Licencié en mars par Cofidis pour avoir reconnu publiquement s'être dopé, Philippe Gaumont a notamment rapporté au magistrat instructeur ce que lui aurait confié son ancien coéquipier Jo Planckaert - impliqué en Belgique depuis septembre avec un autre ancien coureur de Cofidis, Chris Peers, dans une affaire de trafic d'hormones de croissance animales et humaines (Le Mondedu 22 septembre) - lors de l'édition 2003 de Paris-Roubaix. "Jo Planckaert m'a indiqué qu'il s'était procuré des perfusions d'oxyglobine, qui est en fait une hémoglobine synthétique à usage vétérinaire pour les chevaux, et que cette hémoglobine pouvait permettre de donner un coup de fouet pendant un laps de temps d'une douzaine d'heures, a détaillé Philippe Gaumont. Jo Planckaert m'a indiqué qu'en compagnie de Chris Peers ils s'étaient fait injecter ce produit et que cela les avait "bloqués". Il m'a indiqué que la perfusion lui avait été faite par Jean-Jacques Menuet et que, durant cette perfusion, Jo Planckaert était tellement anxieux qu'il s'était senti mal et avait donc demandé à Menuet d'arrêter la perfusion."
« Ils ont joué avec ma santé »
Robert Sassone a, lui, directement exprimé devant le juge Pallain les risques que l'encadrement médico-sportif de l'équipe aurait fait courir à sa santé. Il raconte que, en 2002, il avait demandé à Alain Bondue, manager de Cofidis, de ne pas l'emmener sur le Tour d'Espagne en raison d'une tendinite. "Bondue n'a rien voulu savoir. Il m'a ordonné de me présenter au départ. Lors de la prise de sang, au départ de la course, j'avais un taux de cortisol à zéro. Malgré cela, Menuet et Mégret se sont arrangés. J'ai été autorisé à prendre le départ, et toute la semaine je n'étais vraiment pas bien, j'étais limite de tomber du vélo. Je pense qu'ils ont tous joué avec ma santé."
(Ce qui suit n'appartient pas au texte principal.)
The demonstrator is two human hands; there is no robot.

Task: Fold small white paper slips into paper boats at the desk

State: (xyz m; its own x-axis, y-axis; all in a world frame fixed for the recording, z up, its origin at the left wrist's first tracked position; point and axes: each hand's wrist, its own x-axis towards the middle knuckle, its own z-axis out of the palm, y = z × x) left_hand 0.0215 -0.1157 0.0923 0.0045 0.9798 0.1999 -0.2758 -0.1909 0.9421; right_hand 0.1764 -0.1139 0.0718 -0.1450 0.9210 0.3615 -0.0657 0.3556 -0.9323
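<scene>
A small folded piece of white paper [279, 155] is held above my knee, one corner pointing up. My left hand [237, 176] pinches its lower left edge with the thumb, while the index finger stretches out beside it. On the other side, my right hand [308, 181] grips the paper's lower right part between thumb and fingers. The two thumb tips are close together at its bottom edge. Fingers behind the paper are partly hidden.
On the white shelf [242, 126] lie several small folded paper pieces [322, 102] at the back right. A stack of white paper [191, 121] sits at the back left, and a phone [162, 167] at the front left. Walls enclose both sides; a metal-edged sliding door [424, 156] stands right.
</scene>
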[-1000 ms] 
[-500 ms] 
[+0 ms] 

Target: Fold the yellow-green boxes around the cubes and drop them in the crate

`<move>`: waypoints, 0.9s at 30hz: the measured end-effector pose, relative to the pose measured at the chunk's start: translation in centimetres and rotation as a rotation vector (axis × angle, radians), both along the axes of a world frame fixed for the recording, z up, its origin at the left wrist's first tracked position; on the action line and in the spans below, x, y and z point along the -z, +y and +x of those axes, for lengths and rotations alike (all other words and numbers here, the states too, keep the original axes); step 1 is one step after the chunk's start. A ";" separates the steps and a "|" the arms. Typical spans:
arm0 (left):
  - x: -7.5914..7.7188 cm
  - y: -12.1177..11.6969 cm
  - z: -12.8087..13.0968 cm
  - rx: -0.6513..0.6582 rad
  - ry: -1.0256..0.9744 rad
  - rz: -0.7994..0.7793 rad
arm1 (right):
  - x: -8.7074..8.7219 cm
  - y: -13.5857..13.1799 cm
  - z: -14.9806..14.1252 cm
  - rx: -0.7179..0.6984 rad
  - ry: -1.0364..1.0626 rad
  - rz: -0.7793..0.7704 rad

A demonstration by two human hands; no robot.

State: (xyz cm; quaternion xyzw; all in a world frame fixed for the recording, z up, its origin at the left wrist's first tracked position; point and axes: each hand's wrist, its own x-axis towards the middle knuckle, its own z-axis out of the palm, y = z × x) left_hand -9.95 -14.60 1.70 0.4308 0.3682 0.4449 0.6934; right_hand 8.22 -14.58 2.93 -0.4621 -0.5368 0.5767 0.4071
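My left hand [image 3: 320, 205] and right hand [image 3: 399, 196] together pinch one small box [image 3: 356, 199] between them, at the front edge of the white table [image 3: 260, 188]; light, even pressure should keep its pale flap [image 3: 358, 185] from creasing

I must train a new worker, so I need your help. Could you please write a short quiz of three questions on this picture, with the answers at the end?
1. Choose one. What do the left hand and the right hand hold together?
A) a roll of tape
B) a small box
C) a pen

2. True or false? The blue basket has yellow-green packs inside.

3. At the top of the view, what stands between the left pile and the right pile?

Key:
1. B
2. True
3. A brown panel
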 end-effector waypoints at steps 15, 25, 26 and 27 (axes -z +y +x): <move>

Un an plus tard, le suivi médical longitudinal du coureur néo-calédonien fait apparaître une nouvelle chute de son taux sanguin de cortisol. Dans un courrier daté du 2 juillet 2003 adressé au coureur et à son médecin, Armand Mégret indique que cette diminution témoigne de l'utilisation récente d'un glucocorticoïde, et lui délivre une contre-indication temporaire à la poursuite du sport en compétition. "Menuet se doutait bien que ce n'était pas la pommade qui faisait ça", explique Robert Sassone, qui a reconnu que cette anomalie dans son suivi médical était due à la prise de cortisone injectable, le Diprostène.
Jean-Jacques Menuet assure qu'il est seulement là pour "soigner les bobos". Est-ce pour les "bobos" que le médecin de Cofidis prescrivait régulièrement à Philippe Gaumont Cervoxan, Pentoflux, Nootrop, comme en attestent les ordonnances 2003 et 2004 que s'est procurées Le Monde ? Quelles justifications thérapeutiques avaient ces prescriptions d'oxygénateurs cérébraux, vasodilatateurs et autres psychostimulants qui sont normalement délivrés à des personnes âgées pour le traitement des déficits cognitifs et neurosensoriels ? Est-ce pour fluidifier le sang et compenser la prise de certains produits dopants comme l'EPO, qui tendent à l'épaissir ?
A Turin, le juge Raffaelle Guariniello tente de démontrer que de tels médicaments ont été détournés de leur usage thérapeutique pour améliorer la performance des footballeurs, en stimulant le système nerveux central. Richard Pallain a demandé des expertises sur ces substances. Peut-être parviendra-t-il aux mêmes conclusions que son homologue italien, apôtre de la lutte antidopage de l'autre côté des Alpes.